Required work:
For each line below, write it out exactly as it appears.

Data extract:
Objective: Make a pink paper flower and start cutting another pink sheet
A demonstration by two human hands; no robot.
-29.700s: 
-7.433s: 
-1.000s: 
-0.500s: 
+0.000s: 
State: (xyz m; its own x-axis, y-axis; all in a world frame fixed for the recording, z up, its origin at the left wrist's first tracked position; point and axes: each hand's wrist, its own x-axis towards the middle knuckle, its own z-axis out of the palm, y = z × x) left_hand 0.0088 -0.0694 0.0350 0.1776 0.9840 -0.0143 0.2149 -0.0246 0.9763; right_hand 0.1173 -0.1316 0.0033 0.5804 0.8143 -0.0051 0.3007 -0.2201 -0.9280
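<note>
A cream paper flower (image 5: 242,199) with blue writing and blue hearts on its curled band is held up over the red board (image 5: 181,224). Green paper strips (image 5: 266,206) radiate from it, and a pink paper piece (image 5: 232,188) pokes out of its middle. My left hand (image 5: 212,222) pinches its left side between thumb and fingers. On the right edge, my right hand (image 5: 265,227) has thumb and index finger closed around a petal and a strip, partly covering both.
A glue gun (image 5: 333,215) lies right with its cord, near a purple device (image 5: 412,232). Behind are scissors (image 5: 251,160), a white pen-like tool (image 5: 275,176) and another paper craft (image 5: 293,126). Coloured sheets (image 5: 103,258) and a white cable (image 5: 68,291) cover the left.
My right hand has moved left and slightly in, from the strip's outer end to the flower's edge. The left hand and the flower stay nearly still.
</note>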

Solution:
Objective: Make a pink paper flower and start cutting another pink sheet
A demonstration by two human hands; no robot.
-29.700s: 
-7.433s: 
-1.000s: 
-0.500s: 
+0.000s: 
State: (xyz m; its own x-axis, y-axis; all in a world frame fixed for the recording, z up, its origin at the left wrist's first tracked position; point and axes: each hand's wrist, its own x-axis towards the middle knuckle, its own z-axis out of the palm, y = z × x) left_hand 0.0088 -0.0694 0.0350 0.1776 0.9840 -0.0143 0.2149 -0.0246 0.9763; right_hand 0.1173 -0.1316 0.0033 0.5804 0.8143 -0.0051 0.3007 -0.2201 -0.9280
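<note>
A cream paper flower (image 5: 242,199) with blue writing and blue hearts on its curled band is held up over the red board (image 5: 181,224). Green paper strips (image 5: 266,206) radiate from it, and a pink paper piece (image 5: 232,188) pokes out of its middle. My left hand (image 5: 212,222) pinches its left side between thumb and fingers. On the right edge, my right hand (image 5: 265,227) has thumb and index finger closed around a petal and a strip, partly covering both.
A glue gun (image 5: 333,215) lies right with its cord, near a purple device (image 5: 412,232). Behind are scissors (image 5: 251,160), a white pen-like tool (image 5: 275,176) and another paper craft (image 5: 293,126). Coloured sheets (image 5: 103,258) and a white cable (image 5: 68,291) cover the left.
My right hand has moved left and slightly in, from the strip's outer end to the flower's edge. The left hand and the flower stay nearly still.
</note>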

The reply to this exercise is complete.